WORK ITEM: Consider the listing below. Extract exactly the lines from the line containing "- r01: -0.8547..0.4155" to the line containing "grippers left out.", both included.

SOURCE DATA:
------------------------------------------------

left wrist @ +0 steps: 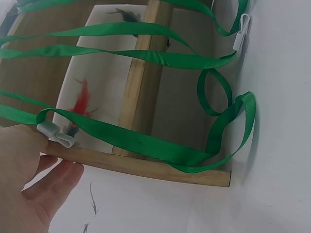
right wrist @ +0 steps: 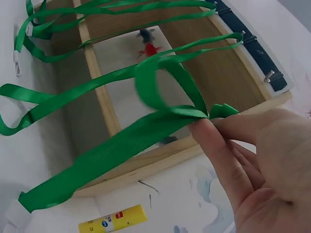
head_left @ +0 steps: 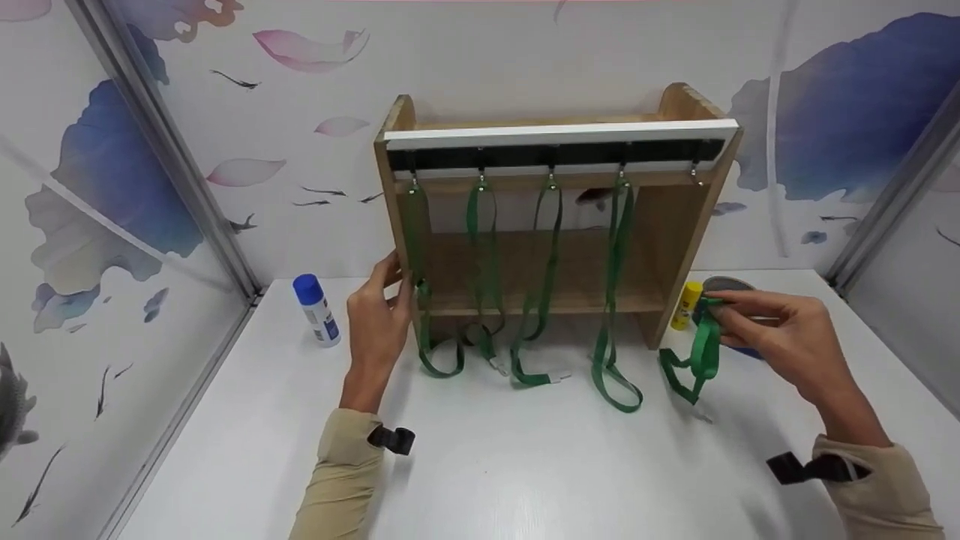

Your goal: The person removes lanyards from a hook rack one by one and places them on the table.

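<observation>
A wooden rack (head_left: 681, 225) stands upright with a dark hook strip (head_left: 517, 156) across its top front. Green lanyards (head_left: 616, 240) hang from several of its hooks, their lower loops trailing onto the table. No lanyard is on the rightmost hook (head_left: 696, 174). My left hand (head_left: 379, 319) holds the rack's left side panel (left wrist: 102, 159), close to a lanyard's white clip (left wrist: 56, 133). To the right of the rack, my right hand (head_left: 795, 337) pinches another green lanyard (right wrist: 121, 136) between thumb and fingers. Its folded length dangles below, with a pale clip at the low end.
A white glue stick with a blue cap (head_left: 319, 311) stands left of the rack. Near its right side is a yellow glue stick (head_left: 684, 309), with a round grey container (head_left: 726, 283) partly hidden behind my right hand. Printed wall panels (head_left: 300, 210) enclose the white table (head_left: 480, 480).
</observation>
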The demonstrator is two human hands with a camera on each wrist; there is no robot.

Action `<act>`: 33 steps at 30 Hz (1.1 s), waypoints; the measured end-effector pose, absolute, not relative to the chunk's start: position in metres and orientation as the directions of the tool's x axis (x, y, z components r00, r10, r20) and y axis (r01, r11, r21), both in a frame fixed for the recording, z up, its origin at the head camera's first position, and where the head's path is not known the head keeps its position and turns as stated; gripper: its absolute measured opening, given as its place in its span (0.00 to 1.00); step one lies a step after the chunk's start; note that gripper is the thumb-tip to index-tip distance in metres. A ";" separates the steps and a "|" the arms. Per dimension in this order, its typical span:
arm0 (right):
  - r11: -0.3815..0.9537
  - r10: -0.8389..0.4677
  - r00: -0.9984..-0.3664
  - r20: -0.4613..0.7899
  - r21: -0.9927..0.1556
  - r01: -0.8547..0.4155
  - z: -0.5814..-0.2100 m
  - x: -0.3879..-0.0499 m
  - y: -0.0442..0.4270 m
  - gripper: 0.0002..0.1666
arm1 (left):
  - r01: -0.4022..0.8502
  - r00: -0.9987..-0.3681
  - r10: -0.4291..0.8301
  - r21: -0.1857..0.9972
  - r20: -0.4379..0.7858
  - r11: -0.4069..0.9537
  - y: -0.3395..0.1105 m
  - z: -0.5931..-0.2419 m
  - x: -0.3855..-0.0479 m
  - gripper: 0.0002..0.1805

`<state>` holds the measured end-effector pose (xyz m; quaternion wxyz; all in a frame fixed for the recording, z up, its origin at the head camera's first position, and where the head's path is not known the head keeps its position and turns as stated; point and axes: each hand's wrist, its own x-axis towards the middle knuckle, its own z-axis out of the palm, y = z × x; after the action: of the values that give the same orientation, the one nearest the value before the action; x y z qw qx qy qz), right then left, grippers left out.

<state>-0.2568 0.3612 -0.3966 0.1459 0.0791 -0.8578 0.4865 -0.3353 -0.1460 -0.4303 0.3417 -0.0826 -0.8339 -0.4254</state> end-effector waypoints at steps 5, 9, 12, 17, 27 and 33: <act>0.542 -0.033 -0.977 0.208 -0.818 -0.193 -0.405 -0.266 0.367 0.27 | 0.423 -0.751 -0.154 0.646 0.642 0.635 -0.147 -0.430 -0.336 0.23; 0.580 -0.106 -0.994 0.027 -0.810 -0.083 -0.416 -0.276 0.373 0.27 | 0.418 -0.756 -0.154 0.650 0.636 0.634 -0.146 -0.430 -0.336 0.23; 0.617 -0.150 -0.986 -0.074 -0.786 -0.035 -0.424 -0.282 0.374 0.27 | 0.415 -0.758 -0.156 0.653 0.633 0.633 -0.146 -0.429 -0.336 0.23; 0.672 -0.145 -0.984 -0.102 -0.741 -0.022 -0.447 -0.290 0.369 0.25 | 0.408 -0.767 -0.161 0.665 0.621 0.625 -0.146 -0.429 -0.335 0.24; 0.782 -0.118 -0.992 -0.035 -0.619 -0.071 -0.471 -0.296 0.351 0.20 | 0.417 -0.763 -0.156 0.661 0.628 0.624 -0.147 -0.431 -0.336 0.23; 0.851 -0.080 -0.991 -0.108 -0.525 -0.012 -0.465 -0.286 0.328 0.46 | 0.433 -0.753 -0.146 0.650 0.642 0.625 -0.148 -0.431 -0.337 0.23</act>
<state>-0.2865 0.3276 -0.4645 -0.0628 0.0239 -0.9599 0.2721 -0.3367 -0.1480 -0.4311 0.3409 -0.0858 -0.8343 -0.4246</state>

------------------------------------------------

REPLY TO THE TASK:
  - r01: -0.8547..0.4155
  - z: -0.5814..-0.2100 m
  - x: -0.3879..-0.0499 m
  - y: -0.0442..0.4270 m
  - gripper: 0.0002..0.1666
arm1 (left):
  - r01: -0.4022..0.8502
  - r00: -0.9987..-0.3681
  - r10: -0.4291..0.8301
  - r21: -0.1857..0.9972
  - r20: -0.4379..0.7858
  - r11: -0.4069..0.9537
  - y: -0.3395..0.1105 m
  - z: -0.5931..-0.2419 m
  - x: -0.3855..-0.0479 m
  - gripper: 0.0002..0.1805

`<state>` holds the measured end-effector pose (xyz m; quaternion wxyz; all in a frame fixed for the recording, z up, its origin at the head camera's first position, and where the head's path is not known the head keeps its position and turns as stated; point and axes: each hand's wrist, its own x-axis towards the middle knuckle, its own z-axis out of the palm, y = z × x; after the action: of the values that give the same orientation, the one nearest the value before the action; x y z qw qx qy qz), right then left, grippers left out.

Nothing remains to be done, and the exercise is complete.